Severe bleeding after giving birth is known as postpartum haemorrhage (PPH). This condition is hazardous and terrible. PPH typically manifests within 24 hours of delivery, however, it can also appear up to 12 weeks after delivery. Early detection and prompt treatment of bleeding result in better outcomes.

Postpartum haemorrhage is defined as bleeding that is severe enough to result in symptoms of excessive blood loss or a significant change in heart rate or blood pressure following birth, regardless of whether it was a vaginal delivery or a Caesarean section.

How Does PPH Occur?

During pregnancy, your placenta connects to the uterine wall and feeds and oxygenates the developing foetus. Your uterus continues to contract after the birth of the baby in order to deliver the placenta. We refer to this as the third stage of labour.

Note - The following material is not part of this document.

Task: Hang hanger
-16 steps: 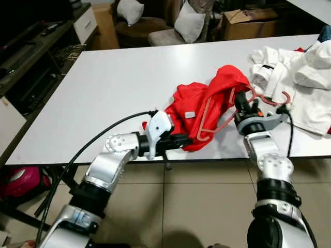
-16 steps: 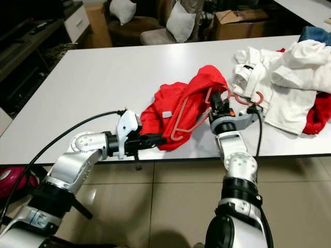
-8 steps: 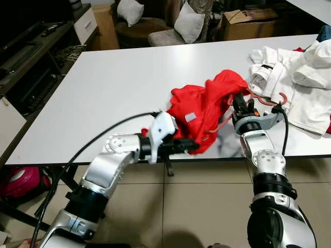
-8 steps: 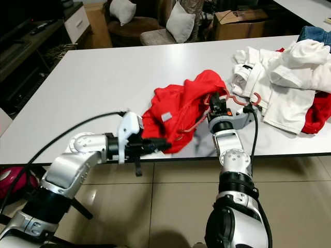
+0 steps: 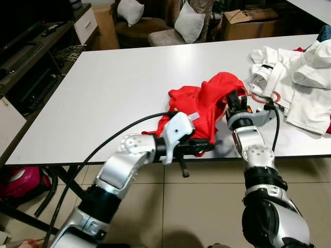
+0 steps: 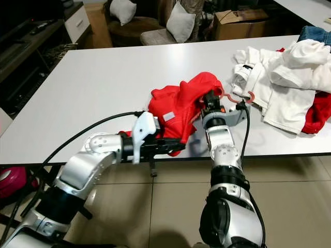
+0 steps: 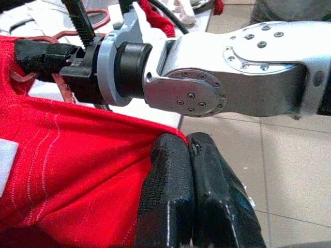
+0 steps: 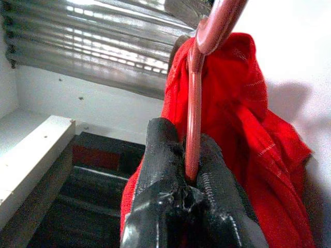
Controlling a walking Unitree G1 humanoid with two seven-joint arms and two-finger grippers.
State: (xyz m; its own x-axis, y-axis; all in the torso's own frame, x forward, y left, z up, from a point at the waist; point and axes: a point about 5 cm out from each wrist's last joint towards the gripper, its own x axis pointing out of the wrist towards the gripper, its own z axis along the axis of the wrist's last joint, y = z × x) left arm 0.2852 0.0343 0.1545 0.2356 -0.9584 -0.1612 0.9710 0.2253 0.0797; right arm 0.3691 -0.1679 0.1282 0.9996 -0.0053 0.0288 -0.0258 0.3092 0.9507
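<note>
Even, soft room light is falling on the white surface (image 5: 119,88), which is reading bright but not blown out. A faint grey shadow is lying on it just beside the red garment (image 5: 204,103), toward the near edge. The floor tiles (image 5: 207,206) are giving back a dull sheen. The room beyond the far left corner is sinking into dimness. Both eye views are staying sharp, with little blur. In the left wrist view the left tool (image 7: 191,150) is looming large and slightly soft, while in the right wrist view the background is blurring and the pale wall is glaring.
</note>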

The blood arteries where the placenta was linked to your uterine wall are likewise compressed by contractions. These contractions may not always be powerful enough to halt the bleeding (called uterine atony). Up to 80 per cent of postpartum haemorrhages are brought on by this.

Postpartum haemorrhage can also happen if parts of the placenta stay attached to your uterine wall or if parts of your reproductive organs are damaged during delivery. You’re at an increased risk for PPH if you have a blood clotting (coagulation) disorder or certain health conditions.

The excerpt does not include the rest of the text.